Because surprisingly, despite a rich history of cross-platform play, historically the idea hasn’t done very well outside of Japan, or is largely associated with niche or unsuccessful titles.
Other cross platform implementations
Monster Hunter 3 Ultimate isn’t the first cross-platform implementation that Nintendo have supported. They tried their own version of it using the Gamecube and Gameboy Advance. This ranged from the odd game (such as Metroid Prime or Animal Crossing) having areas of the game that couldn’t be accessed without a GBA being connected to the Gamecube as another controller, it was also used successfully for map treatments and the display of secret information in games like Wind Waker.

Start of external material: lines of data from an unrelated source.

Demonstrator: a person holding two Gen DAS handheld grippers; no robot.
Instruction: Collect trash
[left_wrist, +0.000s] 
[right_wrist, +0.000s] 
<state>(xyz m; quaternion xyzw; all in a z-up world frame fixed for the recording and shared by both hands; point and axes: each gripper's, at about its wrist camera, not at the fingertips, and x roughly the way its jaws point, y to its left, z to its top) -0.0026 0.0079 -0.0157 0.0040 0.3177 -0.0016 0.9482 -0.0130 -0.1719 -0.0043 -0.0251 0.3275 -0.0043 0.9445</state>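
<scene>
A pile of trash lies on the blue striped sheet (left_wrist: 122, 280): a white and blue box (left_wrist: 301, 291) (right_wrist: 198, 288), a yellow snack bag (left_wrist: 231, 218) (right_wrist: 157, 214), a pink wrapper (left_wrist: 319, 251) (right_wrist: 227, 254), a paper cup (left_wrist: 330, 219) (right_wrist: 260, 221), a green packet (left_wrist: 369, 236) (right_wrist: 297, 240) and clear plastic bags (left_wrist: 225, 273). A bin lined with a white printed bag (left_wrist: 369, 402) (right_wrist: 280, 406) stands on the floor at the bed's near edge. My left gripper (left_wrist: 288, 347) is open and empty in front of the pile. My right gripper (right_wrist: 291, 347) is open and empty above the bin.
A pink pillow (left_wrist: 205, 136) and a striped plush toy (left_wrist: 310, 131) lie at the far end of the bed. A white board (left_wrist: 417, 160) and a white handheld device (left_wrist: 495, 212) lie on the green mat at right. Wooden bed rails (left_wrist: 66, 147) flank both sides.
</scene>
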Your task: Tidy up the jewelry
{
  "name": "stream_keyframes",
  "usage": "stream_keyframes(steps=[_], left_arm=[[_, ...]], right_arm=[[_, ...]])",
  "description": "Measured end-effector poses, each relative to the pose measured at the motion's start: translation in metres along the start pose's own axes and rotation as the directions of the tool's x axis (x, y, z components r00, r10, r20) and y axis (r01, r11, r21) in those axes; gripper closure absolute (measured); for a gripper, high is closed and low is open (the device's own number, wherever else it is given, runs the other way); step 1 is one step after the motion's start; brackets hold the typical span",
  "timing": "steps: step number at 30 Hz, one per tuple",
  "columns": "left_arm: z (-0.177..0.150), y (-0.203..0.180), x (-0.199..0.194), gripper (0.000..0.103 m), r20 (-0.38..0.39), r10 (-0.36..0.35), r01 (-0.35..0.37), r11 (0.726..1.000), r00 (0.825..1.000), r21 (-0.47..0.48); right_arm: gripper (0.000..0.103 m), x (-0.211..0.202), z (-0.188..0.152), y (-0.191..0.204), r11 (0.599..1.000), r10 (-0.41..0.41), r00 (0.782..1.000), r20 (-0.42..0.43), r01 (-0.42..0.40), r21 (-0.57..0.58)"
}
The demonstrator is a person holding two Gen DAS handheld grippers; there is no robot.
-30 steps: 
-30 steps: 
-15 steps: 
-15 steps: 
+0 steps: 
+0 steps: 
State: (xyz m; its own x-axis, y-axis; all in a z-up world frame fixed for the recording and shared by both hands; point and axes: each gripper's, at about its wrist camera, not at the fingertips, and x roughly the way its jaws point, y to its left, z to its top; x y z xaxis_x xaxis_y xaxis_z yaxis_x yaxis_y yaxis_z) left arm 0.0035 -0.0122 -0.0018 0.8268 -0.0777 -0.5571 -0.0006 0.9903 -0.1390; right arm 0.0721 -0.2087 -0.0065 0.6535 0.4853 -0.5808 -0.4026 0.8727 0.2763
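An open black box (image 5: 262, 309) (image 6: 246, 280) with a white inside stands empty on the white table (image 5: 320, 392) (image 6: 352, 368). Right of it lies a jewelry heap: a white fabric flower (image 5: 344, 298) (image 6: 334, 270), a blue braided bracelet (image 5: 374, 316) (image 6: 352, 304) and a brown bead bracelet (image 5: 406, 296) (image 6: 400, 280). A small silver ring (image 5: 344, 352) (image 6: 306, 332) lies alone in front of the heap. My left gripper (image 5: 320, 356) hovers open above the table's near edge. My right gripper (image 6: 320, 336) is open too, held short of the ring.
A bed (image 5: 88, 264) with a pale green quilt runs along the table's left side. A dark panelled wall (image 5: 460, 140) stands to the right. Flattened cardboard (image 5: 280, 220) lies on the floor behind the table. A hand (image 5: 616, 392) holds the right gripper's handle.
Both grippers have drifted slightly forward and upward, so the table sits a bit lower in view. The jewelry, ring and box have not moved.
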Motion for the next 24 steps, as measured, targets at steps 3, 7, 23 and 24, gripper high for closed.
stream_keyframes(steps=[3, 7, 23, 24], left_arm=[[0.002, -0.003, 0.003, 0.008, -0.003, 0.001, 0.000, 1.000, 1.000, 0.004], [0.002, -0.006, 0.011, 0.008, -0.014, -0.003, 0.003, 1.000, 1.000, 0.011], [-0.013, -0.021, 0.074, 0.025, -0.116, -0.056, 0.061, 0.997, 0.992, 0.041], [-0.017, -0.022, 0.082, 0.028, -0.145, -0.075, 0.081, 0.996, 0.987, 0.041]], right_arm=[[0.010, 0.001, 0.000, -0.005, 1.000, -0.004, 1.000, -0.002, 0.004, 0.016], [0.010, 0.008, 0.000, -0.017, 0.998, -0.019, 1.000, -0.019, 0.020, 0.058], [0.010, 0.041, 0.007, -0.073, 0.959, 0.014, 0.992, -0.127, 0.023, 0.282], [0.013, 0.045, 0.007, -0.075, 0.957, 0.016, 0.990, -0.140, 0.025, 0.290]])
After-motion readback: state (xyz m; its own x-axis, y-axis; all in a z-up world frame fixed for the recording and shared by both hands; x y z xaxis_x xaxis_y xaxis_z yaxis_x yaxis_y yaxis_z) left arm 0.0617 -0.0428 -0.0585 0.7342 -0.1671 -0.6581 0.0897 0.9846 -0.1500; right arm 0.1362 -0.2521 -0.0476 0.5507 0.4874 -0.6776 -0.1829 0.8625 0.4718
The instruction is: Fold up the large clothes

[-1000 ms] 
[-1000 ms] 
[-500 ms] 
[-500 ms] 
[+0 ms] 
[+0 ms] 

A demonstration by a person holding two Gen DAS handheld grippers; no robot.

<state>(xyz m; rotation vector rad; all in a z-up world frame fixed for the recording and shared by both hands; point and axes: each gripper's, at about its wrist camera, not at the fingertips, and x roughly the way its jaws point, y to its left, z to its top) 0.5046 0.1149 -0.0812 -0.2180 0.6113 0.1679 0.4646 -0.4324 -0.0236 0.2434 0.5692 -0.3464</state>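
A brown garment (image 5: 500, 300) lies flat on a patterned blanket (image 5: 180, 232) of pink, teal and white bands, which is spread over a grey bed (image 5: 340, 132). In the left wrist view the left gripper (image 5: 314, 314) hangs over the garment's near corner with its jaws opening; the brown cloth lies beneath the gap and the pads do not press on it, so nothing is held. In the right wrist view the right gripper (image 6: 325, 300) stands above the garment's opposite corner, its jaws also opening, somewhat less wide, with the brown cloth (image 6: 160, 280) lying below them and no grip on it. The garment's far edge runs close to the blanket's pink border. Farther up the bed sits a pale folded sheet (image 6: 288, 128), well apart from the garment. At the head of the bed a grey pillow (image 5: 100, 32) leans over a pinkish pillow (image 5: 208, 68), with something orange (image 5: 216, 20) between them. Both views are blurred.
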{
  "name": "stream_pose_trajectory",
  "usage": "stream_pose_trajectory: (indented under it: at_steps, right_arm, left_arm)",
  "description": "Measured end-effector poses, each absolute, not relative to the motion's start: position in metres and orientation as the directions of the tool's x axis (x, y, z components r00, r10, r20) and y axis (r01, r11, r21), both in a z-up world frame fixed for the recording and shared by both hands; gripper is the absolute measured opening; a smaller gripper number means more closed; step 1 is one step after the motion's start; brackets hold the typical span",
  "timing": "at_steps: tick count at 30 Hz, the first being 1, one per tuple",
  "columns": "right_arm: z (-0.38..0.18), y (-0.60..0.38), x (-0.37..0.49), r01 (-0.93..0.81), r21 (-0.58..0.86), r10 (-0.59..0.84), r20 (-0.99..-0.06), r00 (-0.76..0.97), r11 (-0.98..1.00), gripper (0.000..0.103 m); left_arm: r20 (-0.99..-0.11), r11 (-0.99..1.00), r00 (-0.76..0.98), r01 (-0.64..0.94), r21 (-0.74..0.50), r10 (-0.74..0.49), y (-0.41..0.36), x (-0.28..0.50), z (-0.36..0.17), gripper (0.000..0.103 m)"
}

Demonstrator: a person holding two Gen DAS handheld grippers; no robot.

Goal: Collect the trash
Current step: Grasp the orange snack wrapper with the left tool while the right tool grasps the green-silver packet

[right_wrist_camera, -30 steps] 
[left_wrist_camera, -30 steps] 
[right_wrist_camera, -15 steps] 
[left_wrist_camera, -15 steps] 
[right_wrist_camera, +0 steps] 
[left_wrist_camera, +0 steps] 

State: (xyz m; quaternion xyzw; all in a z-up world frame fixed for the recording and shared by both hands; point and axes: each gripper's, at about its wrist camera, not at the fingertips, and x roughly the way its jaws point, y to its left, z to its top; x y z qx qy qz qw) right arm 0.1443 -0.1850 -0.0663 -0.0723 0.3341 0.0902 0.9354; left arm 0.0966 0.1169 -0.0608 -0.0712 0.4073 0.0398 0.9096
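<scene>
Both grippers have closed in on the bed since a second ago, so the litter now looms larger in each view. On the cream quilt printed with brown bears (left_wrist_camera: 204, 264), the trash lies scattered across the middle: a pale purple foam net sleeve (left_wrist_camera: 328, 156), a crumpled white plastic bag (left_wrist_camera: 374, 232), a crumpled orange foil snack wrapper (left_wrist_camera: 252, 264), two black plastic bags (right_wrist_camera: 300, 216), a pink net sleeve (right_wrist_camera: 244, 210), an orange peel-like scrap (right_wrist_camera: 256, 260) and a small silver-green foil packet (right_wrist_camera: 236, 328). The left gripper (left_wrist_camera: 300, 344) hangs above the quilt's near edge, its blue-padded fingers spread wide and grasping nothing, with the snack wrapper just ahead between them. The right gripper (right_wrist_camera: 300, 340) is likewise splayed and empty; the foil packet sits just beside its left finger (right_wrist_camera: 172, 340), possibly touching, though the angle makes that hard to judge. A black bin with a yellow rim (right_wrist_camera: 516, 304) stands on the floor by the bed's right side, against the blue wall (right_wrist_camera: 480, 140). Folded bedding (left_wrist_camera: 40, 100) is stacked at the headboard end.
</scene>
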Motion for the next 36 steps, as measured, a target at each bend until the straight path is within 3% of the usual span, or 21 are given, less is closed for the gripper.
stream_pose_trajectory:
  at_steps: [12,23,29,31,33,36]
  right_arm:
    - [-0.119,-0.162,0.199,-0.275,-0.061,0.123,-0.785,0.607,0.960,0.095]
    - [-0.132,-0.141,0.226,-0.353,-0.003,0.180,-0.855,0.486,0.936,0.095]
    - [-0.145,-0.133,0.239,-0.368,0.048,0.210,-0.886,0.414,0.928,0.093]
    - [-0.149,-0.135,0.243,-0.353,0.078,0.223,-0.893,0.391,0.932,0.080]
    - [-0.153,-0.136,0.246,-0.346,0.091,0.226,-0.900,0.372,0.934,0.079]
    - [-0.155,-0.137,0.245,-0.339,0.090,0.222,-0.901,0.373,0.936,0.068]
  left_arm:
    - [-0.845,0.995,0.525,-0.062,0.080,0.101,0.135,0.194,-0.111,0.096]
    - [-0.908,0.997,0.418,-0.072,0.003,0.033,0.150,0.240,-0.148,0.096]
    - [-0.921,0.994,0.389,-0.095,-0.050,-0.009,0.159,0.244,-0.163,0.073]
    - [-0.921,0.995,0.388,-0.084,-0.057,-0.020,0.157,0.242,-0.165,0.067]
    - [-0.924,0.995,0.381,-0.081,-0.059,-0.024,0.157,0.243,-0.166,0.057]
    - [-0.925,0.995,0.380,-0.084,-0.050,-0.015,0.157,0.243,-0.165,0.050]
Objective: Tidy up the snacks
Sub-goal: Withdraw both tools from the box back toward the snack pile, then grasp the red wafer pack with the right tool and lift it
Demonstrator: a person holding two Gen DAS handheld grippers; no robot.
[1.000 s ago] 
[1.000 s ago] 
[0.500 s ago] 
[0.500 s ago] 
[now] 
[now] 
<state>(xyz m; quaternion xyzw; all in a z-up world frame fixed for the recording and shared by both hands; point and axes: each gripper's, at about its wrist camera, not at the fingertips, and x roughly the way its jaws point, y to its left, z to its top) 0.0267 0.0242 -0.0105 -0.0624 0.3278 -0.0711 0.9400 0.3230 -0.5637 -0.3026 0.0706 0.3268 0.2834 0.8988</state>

The most extensive support for this system was saved for Zelda: Four Swords Adventures and Final Fantasy: Crystal Chronicles, where four player multiplayer for these games required each player to have a Gameboy advance plugged into the Gamecube using a special connector. The GBA then served as the controller for the game, showing the players inventory, map or gameplay screens related to them on their own personal screen. It was a neat way to sidestep the issues of local multiplayer RPGs, that often require a lot of information to be shown on one screen, or the other problem of two or more players being tied to the time it takes for another player to organise their equipment.
It was a rare and interesting way to experience these two titles for those that not only had the money and equipment to support this premise, but also the time and investment needed to encourage other friends to experience the game with them. For many though the barriers to entry were too high, and many people didn’t get to play these Gamecube titles as intended, and the technology itself became not much more than an old gaming curio.
This wasn’t the first foray into these sorts of console and handheld connectivity though. Famously both Sony and Sega dabbled with the idea of a memory card (or other peripheral) serving as a mini-game station that was related to the game you were playing. Many Dreamcast games supported this feature through the VMU, better implementations of this include on the original Sonic Adventure game which allowed you to manage and train your Chao outside of the game, then update your game data with the progress made by booting up the game again. Tellingly Sony’s Pocketstation for the original Playstation used a similar idea much earlier on, but never made it outside of Japan.
Different platforms playing together
So cross play has a long, and interesting history. Despite that the examples of its usages are rare, the various implementations were great to experience for those lucky enough to play the games during their limited life cycle.
Recently cross play has had a bit of a revolution. It was briefly left to games like Shadowrun and Final Fantasy: Crystal Chronicles: Echoes of Time to continue the idea. However Portal 2 has also famously used this model with more notable success, allowing PC and PS3 gamers to play cooperatively with their friends through Steam access.
So Monster Hunter 3 Ultimate will be the most ambitious chapter in the cross compatible platform legacy. Many Monster Hunters look forward to seeing not only this implementation, but how it may determine the cross play future of this series and others.